• EXERCISE
Every line below that includes the word "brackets" needs to be copied.

====== RECORDS SHOWN ======

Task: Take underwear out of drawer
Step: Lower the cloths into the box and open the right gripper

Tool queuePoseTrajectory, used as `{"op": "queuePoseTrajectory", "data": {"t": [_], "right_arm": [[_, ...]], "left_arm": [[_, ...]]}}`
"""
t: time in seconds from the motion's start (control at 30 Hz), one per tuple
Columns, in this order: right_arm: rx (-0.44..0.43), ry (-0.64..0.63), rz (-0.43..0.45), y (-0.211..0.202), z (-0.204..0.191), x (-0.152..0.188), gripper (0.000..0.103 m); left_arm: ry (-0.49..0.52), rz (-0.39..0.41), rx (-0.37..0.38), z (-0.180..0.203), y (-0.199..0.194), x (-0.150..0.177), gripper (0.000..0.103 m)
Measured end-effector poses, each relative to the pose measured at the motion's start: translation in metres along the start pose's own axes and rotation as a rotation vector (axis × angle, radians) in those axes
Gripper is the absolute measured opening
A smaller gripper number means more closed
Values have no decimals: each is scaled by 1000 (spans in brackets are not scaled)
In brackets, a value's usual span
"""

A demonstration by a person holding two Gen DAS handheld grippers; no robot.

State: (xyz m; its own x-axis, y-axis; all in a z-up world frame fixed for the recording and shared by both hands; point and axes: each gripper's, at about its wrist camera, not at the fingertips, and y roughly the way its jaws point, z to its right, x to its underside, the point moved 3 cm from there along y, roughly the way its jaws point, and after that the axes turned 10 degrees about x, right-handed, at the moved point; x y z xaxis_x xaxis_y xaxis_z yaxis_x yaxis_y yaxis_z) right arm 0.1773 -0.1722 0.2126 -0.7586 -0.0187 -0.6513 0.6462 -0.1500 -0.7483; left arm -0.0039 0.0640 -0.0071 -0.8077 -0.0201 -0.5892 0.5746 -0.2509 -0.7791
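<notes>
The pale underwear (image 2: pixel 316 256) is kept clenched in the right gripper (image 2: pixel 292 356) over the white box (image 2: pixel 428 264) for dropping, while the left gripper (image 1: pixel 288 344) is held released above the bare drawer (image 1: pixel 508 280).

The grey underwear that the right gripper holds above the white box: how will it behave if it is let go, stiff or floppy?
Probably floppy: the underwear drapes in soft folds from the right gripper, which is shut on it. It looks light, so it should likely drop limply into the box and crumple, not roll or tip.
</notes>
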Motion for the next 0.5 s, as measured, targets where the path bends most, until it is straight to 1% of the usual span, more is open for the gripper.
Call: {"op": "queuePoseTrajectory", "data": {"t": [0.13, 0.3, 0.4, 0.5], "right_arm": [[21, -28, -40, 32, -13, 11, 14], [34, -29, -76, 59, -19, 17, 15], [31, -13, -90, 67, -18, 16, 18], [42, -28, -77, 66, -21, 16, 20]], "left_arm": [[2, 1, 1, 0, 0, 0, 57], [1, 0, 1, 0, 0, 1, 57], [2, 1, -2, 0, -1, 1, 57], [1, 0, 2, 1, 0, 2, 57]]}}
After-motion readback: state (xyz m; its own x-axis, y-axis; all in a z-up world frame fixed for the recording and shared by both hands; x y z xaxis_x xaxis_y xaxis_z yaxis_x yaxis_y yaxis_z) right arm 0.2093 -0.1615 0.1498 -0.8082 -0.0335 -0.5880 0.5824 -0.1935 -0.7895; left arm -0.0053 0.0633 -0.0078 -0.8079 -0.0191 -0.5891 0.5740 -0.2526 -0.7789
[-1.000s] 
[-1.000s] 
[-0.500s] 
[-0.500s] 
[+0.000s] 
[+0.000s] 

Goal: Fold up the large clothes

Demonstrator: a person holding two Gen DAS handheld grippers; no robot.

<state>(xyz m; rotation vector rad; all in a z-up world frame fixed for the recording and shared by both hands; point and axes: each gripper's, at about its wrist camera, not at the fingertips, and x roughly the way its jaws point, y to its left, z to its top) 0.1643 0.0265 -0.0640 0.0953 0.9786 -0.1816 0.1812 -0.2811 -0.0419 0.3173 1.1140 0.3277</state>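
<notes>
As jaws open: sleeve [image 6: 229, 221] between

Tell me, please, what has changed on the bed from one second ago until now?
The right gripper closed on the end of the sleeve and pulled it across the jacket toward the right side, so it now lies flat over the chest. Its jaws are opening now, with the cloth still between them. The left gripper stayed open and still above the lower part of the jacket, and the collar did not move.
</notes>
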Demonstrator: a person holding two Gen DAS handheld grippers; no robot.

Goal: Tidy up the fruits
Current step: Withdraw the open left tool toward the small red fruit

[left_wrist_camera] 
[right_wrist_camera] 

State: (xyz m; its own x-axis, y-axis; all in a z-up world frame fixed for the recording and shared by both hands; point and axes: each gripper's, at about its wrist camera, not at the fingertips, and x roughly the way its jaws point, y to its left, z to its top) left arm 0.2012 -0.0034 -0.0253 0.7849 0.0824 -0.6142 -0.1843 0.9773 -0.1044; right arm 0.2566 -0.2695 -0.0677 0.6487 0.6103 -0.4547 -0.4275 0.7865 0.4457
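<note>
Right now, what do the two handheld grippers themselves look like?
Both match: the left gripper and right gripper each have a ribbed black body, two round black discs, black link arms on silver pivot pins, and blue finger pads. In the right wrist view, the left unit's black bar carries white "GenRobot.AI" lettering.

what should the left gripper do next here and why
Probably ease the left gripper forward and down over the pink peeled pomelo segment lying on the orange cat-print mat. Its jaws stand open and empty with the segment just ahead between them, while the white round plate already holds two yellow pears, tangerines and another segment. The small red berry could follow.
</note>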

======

• ANSWER TO THIS PROBLEM
Values have no decimals: each is scaled by 1000 (spans in brackets are not scaled)
In brackets, a value's usual span

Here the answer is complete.